ABOUT THIS TASK »
Please produce a character-exact copy of the listing that follows, omitting all images.

GIVEN DATA »

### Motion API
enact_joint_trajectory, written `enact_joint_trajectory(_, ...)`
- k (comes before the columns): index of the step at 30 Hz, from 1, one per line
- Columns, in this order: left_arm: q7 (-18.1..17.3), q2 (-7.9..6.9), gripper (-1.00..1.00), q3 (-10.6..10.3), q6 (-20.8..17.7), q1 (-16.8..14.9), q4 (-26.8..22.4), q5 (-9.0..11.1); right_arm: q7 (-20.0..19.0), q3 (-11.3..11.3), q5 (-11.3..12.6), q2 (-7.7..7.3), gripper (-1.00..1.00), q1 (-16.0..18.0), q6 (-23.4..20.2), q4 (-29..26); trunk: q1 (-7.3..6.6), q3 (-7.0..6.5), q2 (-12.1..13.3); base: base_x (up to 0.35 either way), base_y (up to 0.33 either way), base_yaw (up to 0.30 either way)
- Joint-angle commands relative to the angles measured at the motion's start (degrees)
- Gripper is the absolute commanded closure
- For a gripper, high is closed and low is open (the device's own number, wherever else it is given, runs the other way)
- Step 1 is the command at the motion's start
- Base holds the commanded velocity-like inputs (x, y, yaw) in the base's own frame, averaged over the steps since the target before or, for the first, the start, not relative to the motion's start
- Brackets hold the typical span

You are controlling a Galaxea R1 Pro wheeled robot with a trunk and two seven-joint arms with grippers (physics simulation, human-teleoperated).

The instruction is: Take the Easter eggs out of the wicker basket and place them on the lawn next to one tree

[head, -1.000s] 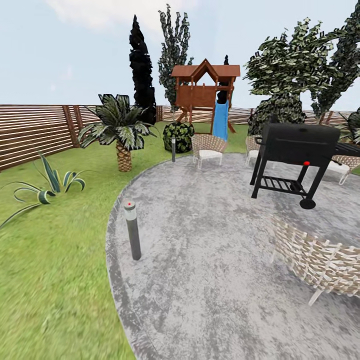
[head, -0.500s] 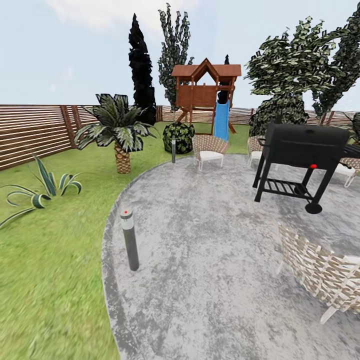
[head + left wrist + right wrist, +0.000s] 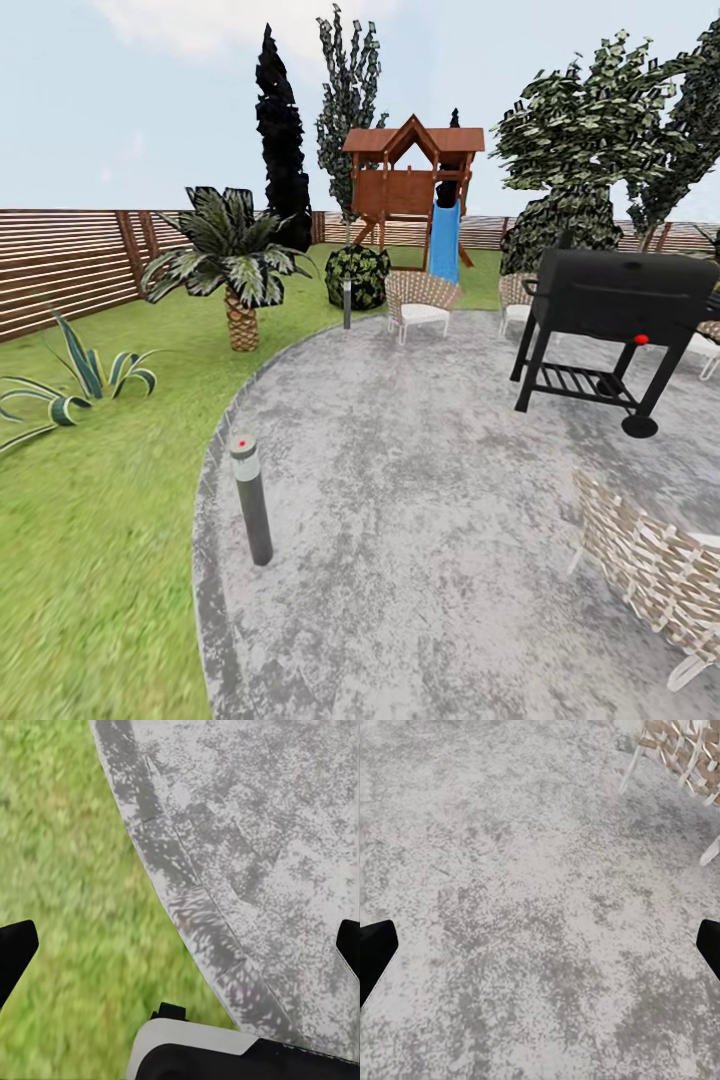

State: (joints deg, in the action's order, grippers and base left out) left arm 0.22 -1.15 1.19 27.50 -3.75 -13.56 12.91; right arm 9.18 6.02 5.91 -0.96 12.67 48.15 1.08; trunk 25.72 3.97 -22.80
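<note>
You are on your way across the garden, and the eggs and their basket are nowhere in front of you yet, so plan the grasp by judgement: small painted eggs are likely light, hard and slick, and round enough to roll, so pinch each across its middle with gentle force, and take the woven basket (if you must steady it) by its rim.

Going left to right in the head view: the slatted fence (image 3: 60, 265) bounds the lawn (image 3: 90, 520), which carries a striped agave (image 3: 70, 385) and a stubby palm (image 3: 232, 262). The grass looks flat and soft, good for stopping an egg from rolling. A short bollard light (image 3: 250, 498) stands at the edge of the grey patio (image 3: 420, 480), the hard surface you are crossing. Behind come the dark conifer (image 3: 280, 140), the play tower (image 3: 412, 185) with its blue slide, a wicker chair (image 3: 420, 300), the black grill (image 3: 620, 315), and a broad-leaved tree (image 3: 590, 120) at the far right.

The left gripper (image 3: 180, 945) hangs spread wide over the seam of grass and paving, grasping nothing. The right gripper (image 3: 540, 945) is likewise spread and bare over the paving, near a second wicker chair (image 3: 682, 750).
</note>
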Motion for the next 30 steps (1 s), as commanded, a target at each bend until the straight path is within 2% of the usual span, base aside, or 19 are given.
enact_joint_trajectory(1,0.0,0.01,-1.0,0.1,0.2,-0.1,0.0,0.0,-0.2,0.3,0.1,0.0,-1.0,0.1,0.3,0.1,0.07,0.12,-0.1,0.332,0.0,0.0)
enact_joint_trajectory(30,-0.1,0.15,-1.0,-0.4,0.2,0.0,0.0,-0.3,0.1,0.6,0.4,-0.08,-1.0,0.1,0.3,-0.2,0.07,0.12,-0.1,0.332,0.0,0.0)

RESULT OF THIS TASK »
### Motion API
enact_joint_trajectory, written `enact_joint_trajectory(_, ...)`
- k (comes before the columns): index of the step at 30 Hz, from 1, one per line
- Columns, in this order: left_arm: q7 (-18.1..17.3), q2 (-7.9..6.9), gripper (-1.00..1.00), q3 (-10.6..10.3), q6 (-20.8..17.7), q1 (-16.8..14.9), q4 (-26.8..22.4), q5 (-9.0..11.1); right_arm: q7 (-20.0..19.0), q3 (-11.3..11.3), q5 (-11.3..12.6), q2 (-7.7..7.3), gripper (-1.00..1.00), q1 (-16.0..18.0), q6 (-23.4..20.2), q4 (-29..26); trunk: q1 (-7.3..6.6), q3 (-7.0..6.5), q2 (-12.1..13.3); base: base_x (up to 0.35 either way), base_y (up to 0.33 either way), base_yaw (up to 0.30 either way)
- Joint-angle commands relative to the angles measured at the motion's start (degrees)
- Gripper is the absolute commanded closure
- For a gripper, high is closed and low is open (the device's own number, wherever else it is given, runs the other way)
- Step 1 is the command at the motion's start
- Base holds the commanded velocity-like inputs (x, y, yaw) in the base's own frame, averaged over the steps since the target before or, for the first, the start, not relative to the motion's start
- Brackets hold the typical span

You are controlling a Galaxea R1 Pro wheeled robot with a trunk and two seven-joint arms with grippers (physics simulation, human-teleoperated).

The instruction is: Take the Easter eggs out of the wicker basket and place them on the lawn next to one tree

[head, -1.000s] 
[head, -0.500s] 
[head + left wrist + right wrist, +0.000s] 

State: (joints deg, in the action's order, grippers and base left out) left arm 0.22 -1.15 1.19 27.50 -3.75 -13.56 12.91; right arm 9.18 6.02 5.91 -0.96 12.67 48.15 1.08; trunk 25.72 3.97 -22.80
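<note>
You are on your way across the garden, and the eggs and their basket are nowhere in front of you yet, so plan the grasp by judgement: small painted eggs are likely light, hard and slick, and round enough to roll, so pinch each across its middle with gentle force, and take the woven basket (if you must steady it) by its rim.

Going left to right in the head view: the slatted fence (image 3: 60, 265) bounds the lawn (image 3: 90, 520), which carries a striped agave (image 3: 70, 385) and a stubby palm (image 3: 232, 262). The grass looks flat and soft, good for stopping an egg from rolling. A short bollard light (image 3: 250, 498) stands at the edge of the grey patio (image 3: 420, 480), the hard surface you are crossing. Behind come the dark conifer (image 3: 280, 140), the play tower (image 3: 412, 185) with its blue slide, a wicker chair (image 3: 420, 300), the black grill (image 3: 620, 315), and a broad-leaved tree (image 3: 590, 120) at the far right.

The left gripper (image 3: 180, 945) hangs spread wide over the seam of grass and paving, grasping nothing. The right gripper (image 3: 540, 945) is likewise spread and bare over the paving, near a second wicker chair (image 3: 682, 750).
</note>
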Motion for the next 30 steps (1 s), as commanded, a target at each bend until the straight path is within 2% of the usual span, base aside, or 19 are given.
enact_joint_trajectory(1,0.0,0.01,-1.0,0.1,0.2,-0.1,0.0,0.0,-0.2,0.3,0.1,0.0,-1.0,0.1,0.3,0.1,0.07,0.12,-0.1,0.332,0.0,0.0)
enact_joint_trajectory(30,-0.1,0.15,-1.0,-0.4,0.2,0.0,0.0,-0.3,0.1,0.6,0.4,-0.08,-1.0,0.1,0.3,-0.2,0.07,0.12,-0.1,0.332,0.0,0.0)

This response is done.